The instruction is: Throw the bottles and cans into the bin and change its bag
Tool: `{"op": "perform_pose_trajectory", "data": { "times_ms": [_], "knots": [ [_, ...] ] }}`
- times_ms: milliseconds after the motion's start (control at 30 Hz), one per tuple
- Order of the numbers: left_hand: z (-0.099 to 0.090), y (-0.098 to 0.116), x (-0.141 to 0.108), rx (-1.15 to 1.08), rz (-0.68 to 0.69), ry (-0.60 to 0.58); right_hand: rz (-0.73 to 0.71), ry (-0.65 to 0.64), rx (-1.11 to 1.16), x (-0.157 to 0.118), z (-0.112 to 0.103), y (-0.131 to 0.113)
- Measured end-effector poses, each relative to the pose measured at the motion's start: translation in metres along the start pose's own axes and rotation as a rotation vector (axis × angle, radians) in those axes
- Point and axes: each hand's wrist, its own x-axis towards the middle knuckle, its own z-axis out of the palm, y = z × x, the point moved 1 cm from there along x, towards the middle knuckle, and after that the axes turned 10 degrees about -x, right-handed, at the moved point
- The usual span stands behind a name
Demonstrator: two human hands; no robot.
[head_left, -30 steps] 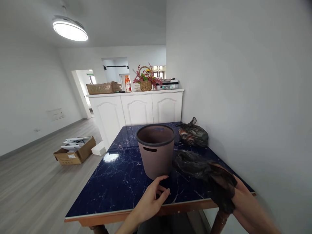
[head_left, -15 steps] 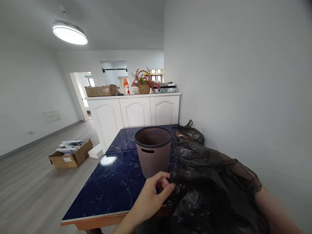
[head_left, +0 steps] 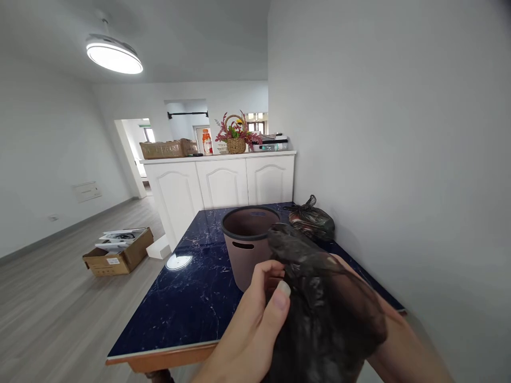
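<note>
Bin [head_left: 245, 266] stands upright on the surface [head_left: 179, 311], just ahead of the left hand [head_left: 257, 314], the nearer one. Bag [head_left: 315, 332] lies between the hands: left curled at its edge, pinch unconfirmed; right hand [head_left: 351, 284] largely covered by it, grip undeterminable.

From the person's head, the camera is looking forward and down across the table [head_left: 183, 303], facing the cabinet [head_left: 223, 183]. It is viewing the left hand [head_left: 255, 319] very closely, skirting the wall [head_left: 383, 133] rightward, and reaching up to the lamp [head_left: 114, 57].
</note>
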Motion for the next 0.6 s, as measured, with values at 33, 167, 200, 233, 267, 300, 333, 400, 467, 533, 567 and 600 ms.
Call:
{"op": "perform_pose_trajectory", "data": {
  "times_ms": [33,167,200,233,267,300,333,400,467,533,567,600],
  "knots": [
    [0.001,0.001,0.000,-0.067,-0.037,-0.030,-0.031,-0.033,-0.074,-0.002,0.005,-0.003],
    [0.000,-0.002,0.005,-0.362,-0.200,-0.007,-0.236,-0.189,-0.279,-0.006,0.022,-0.014],
    [-0.002,-0.003,0.007,-0.405,-0.253,0.019,-0.282,-0.224,-0.313,-0.007,0.023,-0.015],
    [-0.003,-0.004,0.008,-0.423,-0.296,0.042,-0.312,-0.247,-0.335,-0.007,0.023,-0.015],
    [-0.005,-0.004,0.009,-0.419,-0.320,0.056,-0.327,-0.262,-0.348,-0.008,0.022,-0.013],
    [-0.006,-0.005,0.009,-0.399,-0.324,0.062,-0.329,-0.272,-0.351,-0.009,0.021,-0.012],
    [-0.008,-0.005,0.009,-0.374,-0.309,0.067,-0.324,-0.278,-0.347,-0.010,0.019,-0.011],
    [-0.011,-0.007,0.007,-0.321,-0.275,0.073,-0.301,-0.279,-0.330,-0.012,0.016,-0.010],
    [-0.014,-0.011,0.006,-0.296,-0.275,0.093,-0.273,-0.263,-0.308,-0.013,0.013,-0.013],
    [-0.018,-0.014,0.004,-0.309,-0.311,0.120,-0.253,-0.220,-0.289,-0.013,0.008,-0.017],
    [-0.021,-0.016,0.004,-0.317,-0.324,0.120,-0.242,-0.190,-0.282,-0.013,0.005,-0.018],
    [-0.024,-0.016,0.004,-0.313,-0.326,0.111,-0.229,-0.153,-0.279,-0.012,0.002,-0.017]
  ]
}}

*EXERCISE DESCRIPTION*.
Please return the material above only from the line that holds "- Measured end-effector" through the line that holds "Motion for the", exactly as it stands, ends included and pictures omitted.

*OUTPUT OF THE TASK*.
- Measured end-effector poses, each relative to the pose measured at the motion's start: translation in metres along the start pose's own axes and rotation as a rotation vector (axis × angle, radians) in those axes
- Point and axes: each hand's wrist, its own x-axis towards the middle knuckle, its own z-axis out of the palm, y = z × x, the point moved 1 cm from there along x, towards the middle knuckle, and after that the axes turned 10 degrees about -x, right-handed, at the moved point
- The usual span stands behind a name
Demonstrator: two human hands; no robot.
[head_left, -30 steps] 
[head_left, -15 steps] 
[head_left, +0 steps] 
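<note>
Bin [head_left: 245, 266] stands upright on the surface [head_left: 179, 311], just ahead of the left hand [head_left: 257, 314], the nearer one. Bag [head_left: 315, 332] lies between the hands: left curled at its edge, pinch unconfirmed; right hand [head_left: 351, 284] largely covered by it, grip undeterminable.

From the person's head, the camera is looking forward and down across the table [head_left: 183, 303], facing the cabinet [head_left: 223, 183]. It is viewing the left hand [head_left: 255, 319] very closely, skirting the wall [head_left: 383, 133] rightward, and reaching up to the lamp [head_left: 114, 57].
</note>
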Motion for the next 0.6 s, as measured, with values at 33, 167, 200, 233, 267, 300, 333, 400, 467, 533, 567 and 600 ms.

What came before is the finished answer.